Shankara does not consider avidyā (ignorance) as something positively existent, he does not speak about its vikśepa-śakti (power of dispersion) or avarna-sakti (power of concealment); he does not raise avidyā to an eternal metaphysical entity. Shankara also does not subscribe to the view that the individual soul is the bearer of avidyā (āśraya) or to the contention that the Paramatman is the āśraya of avidyā as is held by Mandana and Vācaspati. He reiterates that for an awakened person there is no avidyā to delude and cause pain or pleasure. In the context of the origin of the world (the original state is called avyakta) he terms Parameswara-Brahman as the āśraya of nāmarūpe (the physical presence which name manifests) and that Brahman is the āspada (locus) of the cosmic vyavahāra imagined by avidya.[4]

Knowledge implies the subject which knows and the object that is known.

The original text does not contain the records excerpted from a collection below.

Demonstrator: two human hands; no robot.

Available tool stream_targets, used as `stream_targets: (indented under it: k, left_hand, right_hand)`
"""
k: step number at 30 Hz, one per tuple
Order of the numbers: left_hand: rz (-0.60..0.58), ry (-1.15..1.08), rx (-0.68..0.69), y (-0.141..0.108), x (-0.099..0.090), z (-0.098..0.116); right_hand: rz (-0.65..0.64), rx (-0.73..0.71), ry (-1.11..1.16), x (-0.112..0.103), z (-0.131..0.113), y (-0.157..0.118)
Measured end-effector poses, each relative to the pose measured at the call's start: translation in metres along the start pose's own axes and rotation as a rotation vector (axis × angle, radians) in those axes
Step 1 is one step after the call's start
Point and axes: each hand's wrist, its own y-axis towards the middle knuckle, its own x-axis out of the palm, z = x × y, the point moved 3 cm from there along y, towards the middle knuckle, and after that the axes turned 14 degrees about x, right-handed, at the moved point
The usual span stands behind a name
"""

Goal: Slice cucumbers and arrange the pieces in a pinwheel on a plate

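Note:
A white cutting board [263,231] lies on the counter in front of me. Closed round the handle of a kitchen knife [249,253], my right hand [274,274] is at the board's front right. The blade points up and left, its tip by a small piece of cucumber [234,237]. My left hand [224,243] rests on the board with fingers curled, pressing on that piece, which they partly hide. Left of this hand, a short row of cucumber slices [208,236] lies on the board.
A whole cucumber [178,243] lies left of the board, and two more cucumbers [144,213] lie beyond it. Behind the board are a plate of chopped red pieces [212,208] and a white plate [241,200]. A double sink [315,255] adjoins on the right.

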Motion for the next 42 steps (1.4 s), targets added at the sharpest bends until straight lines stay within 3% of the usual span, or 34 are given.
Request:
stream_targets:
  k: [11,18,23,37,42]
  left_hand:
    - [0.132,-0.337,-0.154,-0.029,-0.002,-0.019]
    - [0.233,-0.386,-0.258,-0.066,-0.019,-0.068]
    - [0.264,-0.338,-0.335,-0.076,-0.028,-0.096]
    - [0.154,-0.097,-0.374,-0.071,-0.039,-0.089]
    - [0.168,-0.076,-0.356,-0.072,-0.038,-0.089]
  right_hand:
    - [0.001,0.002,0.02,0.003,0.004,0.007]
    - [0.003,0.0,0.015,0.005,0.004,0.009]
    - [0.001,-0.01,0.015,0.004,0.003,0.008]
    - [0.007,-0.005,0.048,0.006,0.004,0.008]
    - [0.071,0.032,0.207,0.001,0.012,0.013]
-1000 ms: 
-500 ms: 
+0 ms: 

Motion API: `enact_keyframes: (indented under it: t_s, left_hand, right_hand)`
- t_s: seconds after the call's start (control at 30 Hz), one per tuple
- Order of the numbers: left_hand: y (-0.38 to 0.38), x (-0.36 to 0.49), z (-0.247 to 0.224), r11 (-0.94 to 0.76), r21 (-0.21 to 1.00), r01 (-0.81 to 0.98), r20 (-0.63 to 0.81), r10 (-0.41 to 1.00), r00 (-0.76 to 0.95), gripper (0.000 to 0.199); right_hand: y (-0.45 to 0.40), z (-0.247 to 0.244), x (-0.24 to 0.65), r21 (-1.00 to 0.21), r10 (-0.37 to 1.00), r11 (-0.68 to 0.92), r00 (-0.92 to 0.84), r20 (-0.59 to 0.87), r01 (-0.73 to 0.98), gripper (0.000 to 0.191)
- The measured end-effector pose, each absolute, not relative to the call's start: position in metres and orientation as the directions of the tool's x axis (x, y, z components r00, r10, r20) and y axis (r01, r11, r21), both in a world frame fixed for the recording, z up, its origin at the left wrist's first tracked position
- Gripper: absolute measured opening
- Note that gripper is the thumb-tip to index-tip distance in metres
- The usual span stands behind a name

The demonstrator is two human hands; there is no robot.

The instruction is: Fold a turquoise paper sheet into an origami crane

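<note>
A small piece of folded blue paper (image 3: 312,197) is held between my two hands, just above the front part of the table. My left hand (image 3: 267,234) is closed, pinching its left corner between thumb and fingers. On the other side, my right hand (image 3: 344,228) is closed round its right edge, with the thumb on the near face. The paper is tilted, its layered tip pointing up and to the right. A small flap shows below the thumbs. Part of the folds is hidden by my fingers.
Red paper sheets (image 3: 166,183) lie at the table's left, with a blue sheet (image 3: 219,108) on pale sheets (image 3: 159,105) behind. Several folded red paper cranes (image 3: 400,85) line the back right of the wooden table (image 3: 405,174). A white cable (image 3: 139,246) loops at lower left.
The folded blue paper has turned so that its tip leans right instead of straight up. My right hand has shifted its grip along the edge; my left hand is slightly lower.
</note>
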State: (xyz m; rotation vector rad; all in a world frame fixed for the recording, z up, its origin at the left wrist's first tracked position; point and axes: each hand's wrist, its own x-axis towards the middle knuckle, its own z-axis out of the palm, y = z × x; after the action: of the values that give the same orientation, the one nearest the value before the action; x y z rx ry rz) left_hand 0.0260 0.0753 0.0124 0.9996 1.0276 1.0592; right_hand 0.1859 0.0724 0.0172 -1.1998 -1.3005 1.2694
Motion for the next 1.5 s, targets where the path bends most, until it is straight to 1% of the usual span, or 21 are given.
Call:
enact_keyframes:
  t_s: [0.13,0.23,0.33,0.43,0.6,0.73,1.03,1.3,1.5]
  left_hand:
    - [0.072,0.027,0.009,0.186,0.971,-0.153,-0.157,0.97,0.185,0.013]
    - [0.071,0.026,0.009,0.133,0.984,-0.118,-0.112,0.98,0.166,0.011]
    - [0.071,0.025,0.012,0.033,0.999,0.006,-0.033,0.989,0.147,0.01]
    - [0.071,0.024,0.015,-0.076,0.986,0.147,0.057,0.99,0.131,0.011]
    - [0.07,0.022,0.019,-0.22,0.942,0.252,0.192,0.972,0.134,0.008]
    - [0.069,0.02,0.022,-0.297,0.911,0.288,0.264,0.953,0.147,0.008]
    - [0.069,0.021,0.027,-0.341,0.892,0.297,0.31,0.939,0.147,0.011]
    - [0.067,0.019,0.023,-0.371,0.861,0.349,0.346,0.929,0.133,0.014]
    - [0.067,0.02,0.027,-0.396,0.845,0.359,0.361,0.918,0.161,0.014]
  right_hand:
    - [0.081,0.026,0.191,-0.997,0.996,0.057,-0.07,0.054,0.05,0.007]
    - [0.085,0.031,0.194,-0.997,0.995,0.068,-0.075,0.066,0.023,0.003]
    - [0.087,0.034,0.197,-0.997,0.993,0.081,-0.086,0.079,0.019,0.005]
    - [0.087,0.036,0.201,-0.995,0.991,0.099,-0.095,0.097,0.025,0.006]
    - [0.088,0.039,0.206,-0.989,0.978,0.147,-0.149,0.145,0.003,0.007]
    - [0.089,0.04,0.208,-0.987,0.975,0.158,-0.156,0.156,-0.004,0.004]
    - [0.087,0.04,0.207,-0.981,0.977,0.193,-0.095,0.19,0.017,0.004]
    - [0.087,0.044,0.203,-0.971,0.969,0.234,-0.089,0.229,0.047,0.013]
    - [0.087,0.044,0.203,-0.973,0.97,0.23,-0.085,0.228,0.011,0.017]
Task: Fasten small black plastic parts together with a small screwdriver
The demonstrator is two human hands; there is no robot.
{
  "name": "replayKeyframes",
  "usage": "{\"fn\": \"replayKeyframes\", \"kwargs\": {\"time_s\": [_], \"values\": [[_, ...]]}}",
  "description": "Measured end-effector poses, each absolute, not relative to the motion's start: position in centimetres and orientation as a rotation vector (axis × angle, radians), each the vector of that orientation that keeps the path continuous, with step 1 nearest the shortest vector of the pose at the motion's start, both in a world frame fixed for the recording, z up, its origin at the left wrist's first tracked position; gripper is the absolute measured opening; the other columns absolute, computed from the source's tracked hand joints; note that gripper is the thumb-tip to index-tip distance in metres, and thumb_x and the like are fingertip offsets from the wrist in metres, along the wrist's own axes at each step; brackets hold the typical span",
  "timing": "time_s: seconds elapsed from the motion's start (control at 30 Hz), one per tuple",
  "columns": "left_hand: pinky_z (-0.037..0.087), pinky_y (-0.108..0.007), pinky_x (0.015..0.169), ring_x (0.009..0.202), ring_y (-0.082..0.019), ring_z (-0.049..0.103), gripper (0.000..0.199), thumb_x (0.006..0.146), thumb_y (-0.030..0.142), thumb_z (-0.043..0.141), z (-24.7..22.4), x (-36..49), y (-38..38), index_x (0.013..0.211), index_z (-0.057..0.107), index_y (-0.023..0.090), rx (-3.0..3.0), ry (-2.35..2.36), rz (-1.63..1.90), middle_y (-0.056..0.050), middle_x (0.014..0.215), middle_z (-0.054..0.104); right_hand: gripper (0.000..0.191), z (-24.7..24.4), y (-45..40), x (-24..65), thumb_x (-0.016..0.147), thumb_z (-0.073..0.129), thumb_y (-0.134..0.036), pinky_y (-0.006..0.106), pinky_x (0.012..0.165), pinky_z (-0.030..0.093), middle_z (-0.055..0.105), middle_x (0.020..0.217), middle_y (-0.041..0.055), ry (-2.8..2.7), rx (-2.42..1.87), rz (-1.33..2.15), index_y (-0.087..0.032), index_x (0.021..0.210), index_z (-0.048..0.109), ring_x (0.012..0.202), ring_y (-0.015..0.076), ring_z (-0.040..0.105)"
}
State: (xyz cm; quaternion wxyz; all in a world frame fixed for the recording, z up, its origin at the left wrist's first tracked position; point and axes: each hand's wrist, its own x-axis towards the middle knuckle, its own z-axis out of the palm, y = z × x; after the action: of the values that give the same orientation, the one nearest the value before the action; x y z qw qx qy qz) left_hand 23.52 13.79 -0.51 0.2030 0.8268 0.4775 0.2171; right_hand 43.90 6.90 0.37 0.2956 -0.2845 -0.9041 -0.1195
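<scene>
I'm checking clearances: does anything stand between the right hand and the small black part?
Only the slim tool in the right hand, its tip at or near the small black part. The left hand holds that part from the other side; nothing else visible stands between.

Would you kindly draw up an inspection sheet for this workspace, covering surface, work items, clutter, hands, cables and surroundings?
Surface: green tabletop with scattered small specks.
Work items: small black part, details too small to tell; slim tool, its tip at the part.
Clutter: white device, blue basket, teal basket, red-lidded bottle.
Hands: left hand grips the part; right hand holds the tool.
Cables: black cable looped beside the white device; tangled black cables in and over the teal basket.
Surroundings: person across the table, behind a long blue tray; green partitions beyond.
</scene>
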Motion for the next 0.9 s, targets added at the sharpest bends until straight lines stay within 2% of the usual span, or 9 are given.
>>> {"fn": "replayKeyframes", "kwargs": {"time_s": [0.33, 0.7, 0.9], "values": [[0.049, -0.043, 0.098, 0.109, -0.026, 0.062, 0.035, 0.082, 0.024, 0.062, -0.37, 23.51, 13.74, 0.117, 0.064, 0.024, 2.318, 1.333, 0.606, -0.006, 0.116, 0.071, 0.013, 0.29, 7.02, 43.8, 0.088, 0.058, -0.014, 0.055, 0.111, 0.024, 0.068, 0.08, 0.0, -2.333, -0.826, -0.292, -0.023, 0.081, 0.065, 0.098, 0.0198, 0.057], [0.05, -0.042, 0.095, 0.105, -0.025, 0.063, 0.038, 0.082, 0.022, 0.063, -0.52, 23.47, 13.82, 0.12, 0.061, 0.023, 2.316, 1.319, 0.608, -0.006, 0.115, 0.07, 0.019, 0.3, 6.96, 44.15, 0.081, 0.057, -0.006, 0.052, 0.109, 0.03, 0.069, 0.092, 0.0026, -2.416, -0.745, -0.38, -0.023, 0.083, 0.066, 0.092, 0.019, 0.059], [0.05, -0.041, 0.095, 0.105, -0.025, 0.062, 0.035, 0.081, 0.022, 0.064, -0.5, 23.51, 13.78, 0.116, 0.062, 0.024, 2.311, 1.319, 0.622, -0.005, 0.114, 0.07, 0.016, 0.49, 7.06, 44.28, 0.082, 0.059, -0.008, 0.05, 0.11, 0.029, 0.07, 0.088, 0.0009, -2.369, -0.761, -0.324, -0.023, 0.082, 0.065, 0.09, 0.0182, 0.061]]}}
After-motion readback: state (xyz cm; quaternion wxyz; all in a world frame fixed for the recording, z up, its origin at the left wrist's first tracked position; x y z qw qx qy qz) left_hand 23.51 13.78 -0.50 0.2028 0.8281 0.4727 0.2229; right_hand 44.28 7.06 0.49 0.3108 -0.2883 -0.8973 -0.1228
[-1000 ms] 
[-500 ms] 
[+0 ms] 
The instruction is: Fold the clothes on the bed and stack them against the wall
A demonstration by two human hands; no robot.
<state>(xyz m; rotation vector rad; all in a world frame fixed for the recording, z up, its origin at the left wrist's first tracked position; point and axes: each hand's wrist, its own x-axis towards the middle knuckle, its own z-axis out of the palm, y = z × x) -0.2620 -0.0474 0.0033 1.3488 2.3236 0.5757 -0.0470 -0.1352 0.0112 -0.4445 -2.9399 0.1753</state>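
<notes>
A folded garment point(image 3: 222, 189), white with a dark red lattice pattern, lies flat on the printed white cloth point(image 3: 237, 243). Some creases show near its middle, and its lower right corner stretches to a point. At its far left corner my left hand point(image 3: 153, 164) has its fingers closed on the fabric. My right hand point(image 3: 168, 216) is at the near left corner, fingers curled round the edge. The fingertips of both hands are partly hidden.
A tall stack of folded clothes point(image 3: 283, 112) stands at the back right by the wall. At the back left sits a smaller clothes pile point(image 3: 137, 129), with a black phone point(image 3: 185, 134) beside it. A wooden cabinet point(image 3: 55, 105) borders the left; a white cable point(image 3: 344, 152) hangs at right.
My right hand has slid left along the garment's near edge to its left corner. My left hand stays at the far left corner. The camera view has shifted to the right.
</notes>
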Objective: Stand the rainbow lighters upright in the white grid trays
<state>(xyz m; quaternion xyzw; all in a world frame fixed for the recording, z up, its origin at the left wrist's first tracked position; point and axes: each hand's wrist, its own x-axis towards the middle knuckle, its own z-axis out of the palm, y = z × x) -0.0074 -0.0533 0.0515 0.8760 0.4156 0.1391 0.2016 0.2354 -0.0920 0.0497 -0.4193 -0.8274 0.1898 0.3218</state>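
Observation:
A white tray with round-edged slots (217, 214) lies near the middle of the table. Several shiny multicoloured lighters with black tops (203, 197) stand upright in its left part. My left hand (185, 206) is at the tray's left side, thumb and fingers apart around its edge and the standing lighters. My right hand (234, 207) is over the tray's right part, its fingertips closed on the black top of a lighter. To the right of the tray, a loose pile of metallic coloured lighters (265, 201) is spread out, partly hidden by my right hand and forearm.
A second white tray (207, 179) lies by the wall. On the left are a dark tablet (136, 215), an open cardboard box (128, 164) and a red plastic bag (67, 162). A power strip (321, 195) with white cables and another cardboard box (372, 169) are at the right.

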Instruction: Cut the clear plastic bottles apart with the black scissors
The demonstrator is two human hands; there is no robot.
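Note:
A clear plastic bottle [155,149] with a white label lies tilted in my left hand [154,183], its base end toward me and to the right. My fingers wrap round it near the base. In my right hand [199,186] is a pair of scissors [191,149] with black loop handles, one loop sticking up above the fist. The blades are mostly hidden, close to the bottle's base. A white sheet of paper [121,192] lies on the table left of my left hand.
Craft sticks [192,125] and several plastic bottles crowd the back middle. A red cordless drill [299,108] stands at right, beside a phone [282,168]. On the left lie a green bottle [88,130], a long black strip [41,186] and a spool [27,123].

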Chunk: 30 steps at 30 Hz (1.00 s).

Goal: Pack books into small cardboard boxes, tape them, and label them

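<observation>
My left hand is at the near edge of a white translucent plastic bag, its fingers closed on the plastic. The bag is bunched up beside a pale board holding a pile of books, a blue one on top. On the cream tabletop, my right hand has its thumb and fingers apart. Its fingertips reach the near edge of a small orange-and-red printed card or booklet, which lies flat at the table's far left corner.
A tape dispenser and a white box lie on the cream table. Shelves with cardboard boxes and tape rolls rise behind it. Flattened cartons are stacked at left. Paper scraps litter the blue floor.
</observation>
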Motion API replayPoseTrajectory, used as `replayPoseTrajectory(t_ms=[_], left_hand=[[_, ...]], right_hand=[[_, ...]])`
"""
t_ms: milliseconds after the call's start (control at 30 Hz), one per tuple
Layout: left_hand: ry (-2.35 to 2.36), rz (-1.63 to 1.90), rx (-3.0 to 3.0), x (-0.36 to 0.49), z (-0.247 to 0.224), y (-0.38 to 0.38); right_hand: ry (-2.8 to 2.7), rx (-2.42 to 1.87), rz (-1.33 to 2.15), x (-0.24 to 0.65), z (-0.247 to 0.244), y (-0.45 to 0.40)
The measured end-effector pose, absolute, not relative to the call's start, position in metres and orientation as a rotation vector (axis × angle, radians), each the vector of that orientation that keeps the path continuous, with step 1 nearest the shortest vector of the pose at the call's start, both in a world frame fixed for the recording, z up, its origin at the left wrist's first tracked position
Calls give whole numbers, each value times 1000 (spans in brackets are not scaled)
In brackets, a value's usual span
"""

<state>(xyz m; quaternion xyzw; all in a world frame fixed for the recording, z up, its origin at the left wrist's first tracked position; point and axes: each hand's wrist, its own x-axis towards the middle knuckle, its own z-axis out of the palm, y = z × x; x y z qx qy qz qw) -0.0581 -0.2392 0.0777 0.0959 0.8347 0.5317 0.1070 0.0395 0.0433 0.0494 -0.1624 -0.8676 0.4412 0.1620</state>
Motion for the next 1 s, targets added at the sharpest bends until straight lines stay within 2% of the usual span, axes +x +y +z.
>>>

Suppression (avarna) precedes substitution (viksepa); avidyā makes one misapprehend and therefore it is described as positive (bhāva-rūpa), and does not contradict vidyā (knowledge). With regard to the transmigrating souls, Shankara does speak about the bhūta- āśraya or elementary substratum or material substratum of the soul, the subtle body, and about the karma- āśraya or moral substratum connected with vāsanās (impressions), karma (works ordained or forbidden) and pūrvaprajñā (previous experience) but he does not accept the existence of subtle persisting elements of works or preparatory elements of fruits called apurva because of their non-spiritual nature.[5]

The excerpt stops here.